The authors of the Esade report warn that the European Central Bank's expansive monetary policy has reached its limits – as Mario Draghi and Christine Lagarde have already warned. For this reason, the authors argue that greater European coordination between fiscal and monetary policies will help tackle the economic challenges more efficiently. They indicate that it would be very beneficial if fiscal policy could take advantage of the space created by low interest rates, as this would enable the public sector to be financed very cheaply. In this regard, the authors believe that the design and implementation of the new European Green Plan, accompanied by a common fiscal mechanism, could be an excellent opportunity to advance European tax integration and strengthen medium-term growth.

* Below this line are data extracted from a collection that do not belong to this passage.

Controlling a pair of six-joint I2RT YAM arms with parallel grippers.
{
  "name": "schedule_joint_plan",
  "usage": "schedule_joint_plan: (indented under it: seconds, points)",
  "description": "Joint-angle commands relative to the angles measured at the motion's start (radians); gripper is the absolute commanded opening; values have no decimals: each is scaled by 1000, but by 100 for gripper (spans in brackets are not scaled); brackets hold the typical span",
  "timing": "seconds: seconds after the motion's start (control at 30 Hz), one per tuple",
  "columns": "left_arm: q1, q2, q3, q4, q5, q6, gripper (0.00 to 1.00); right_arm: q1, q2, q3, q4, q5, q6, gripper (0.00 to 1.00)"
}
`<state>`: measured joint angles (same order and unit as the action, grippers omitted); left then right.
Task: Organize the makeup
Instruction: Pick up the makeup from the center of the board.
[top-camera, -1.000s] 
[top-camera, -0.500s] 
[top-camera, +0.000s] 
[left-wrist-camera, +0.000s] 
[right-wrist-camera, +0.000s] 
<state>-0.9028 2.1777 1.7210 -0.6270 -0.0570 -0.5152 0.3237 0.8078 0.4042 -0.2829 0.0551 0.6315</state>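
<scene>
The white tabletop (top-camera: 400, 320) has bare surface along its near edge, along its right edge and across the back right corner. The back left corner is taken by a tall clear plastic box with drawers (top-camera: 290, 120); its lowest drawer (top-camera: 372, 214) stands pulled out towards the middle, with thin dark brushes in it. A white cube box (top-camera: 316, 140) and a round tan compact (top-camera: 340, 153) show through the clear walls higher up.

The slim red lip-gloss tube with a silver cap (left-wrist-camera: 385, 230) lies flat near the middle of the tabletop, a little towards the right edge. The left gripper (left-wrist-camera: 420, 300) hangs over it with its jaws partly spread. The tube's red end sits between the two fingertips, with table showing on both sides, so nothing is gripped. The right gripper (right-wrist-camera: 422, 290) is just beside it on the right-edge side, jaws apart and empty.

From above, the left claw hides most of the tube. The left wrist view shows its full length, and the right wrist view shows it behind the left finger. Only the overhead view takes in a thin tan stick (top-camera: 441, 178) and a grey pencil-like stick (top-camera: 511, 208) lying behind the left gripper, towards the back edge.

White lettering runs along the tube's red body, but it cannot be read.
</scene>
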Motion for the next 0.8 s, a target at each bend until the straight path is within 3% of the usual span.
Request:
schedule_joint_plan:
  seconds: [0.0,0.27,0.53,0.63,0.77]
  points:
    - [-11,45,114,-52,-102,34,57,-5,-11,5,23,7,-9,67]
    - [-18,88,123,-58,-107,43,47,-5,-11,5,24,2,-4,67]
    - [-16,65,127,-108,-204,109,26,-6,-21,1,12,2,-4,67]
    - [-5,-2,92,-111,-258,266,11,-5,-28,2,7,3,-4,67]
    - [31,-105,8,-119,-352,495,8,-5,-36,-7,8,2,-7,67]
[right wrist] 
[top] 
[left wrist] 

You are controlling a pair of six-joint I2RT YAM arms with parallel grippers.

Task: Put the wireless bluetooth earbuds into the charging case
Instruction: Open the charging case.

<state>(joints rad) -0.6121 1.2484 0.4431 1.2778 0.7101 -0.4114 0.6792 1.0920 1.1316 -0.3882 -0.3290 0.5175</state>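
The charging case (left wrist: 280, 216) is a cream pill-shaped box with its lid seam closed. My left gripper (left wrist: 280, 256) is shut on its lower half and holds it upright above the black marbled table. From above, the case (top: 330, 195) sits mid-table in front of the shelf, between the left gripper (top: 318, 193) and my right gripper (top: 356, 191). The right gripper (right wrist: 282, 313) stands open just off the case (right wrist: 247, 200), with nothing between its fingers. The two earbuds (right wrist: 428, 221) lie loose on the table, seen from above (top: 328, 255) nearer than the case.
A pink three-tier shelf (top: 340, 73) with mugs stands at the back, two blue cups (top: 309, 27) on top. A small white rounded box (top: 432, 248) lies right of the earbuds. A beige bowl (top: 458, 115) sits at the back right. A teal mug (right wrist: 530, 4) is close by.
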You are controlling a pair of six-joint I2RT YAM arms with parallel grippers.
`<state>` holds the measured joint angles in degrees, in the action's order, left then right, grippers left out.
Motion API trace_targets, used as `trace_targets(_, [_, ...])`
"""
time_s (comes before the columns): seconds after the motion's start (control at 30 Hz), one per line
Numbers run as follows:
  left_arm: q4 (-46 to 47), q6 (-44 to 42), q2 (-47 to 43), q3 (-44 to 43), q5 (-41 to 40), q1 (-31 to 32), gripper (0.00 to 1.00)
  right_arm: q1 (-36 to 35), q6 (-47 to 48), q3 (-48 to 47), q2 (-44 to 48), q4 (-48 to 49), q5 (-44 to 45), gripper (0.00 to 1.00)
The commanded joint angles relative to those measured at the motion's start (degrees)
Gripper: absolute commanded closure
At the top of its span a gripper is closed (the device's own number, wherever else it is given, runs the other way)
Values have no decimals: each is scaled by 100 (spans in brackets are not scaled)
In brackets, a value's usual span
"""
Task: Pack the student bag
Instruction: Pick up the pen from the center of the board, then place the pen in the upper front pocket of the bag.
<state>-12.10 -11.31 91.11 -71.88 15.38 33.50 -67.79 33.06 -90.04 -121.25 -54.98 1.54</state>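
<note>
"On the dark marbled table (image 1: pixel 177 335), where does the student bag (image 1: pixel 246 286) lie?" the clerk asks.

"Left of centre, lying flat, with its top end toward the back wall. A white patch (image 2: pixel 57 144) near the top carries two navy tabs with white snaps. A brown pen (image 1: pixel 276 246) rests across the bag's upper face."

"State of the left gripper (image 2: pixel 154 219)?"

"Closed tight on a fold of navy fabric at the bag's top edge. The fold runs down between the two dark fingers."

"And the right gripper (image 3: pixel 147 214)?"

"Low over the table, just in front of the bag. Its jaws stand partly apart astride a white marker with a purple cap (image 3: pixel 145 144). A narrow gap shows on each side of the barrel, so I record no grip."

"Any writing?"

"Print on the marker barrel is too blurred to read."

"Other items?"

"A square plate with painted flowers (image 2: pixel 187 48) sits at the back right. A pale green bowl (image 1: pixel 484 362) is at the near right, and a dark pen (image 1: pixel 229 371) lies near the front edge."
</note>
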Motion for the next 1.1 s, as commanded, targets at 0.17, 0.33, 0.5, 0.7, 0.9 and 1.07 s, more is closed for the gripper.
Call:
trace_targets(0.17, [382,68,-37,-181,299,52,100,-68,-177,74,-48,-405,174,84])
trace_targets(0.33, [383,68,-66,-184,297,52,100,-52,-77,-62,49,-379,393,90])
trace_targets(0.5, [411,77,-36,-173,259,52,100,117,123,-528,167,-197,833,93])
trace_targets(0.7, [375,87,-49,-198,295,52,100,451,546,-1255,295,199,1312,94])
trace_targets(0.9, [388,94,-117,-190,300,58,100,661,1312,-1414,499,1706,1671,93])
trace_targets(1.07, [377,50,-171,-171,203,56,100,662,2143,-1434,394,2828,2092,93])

Fears lessen about Brexit and trade wars  

To the already mentioned negative consequences on global economic growth of Brexit and the trade war between the US and China, the authors add that there may be a further slowdown in emerging countries and a knock-on effect from falling industrial production on associated service sectors, as well as possible turbulence in financial markets (although all of these risks are diminishing). 

To minimise these dangers, the authors call for national policies to tackle the structural problems that hinder investment and growth in emerging economies, as well as a relaxation of commercial tensions – given that a resurgence of tension could affect the efficiency of the global value chain. If families maintain their current confidence levels, jobs will continue to be created, and consumption levels will be maintained.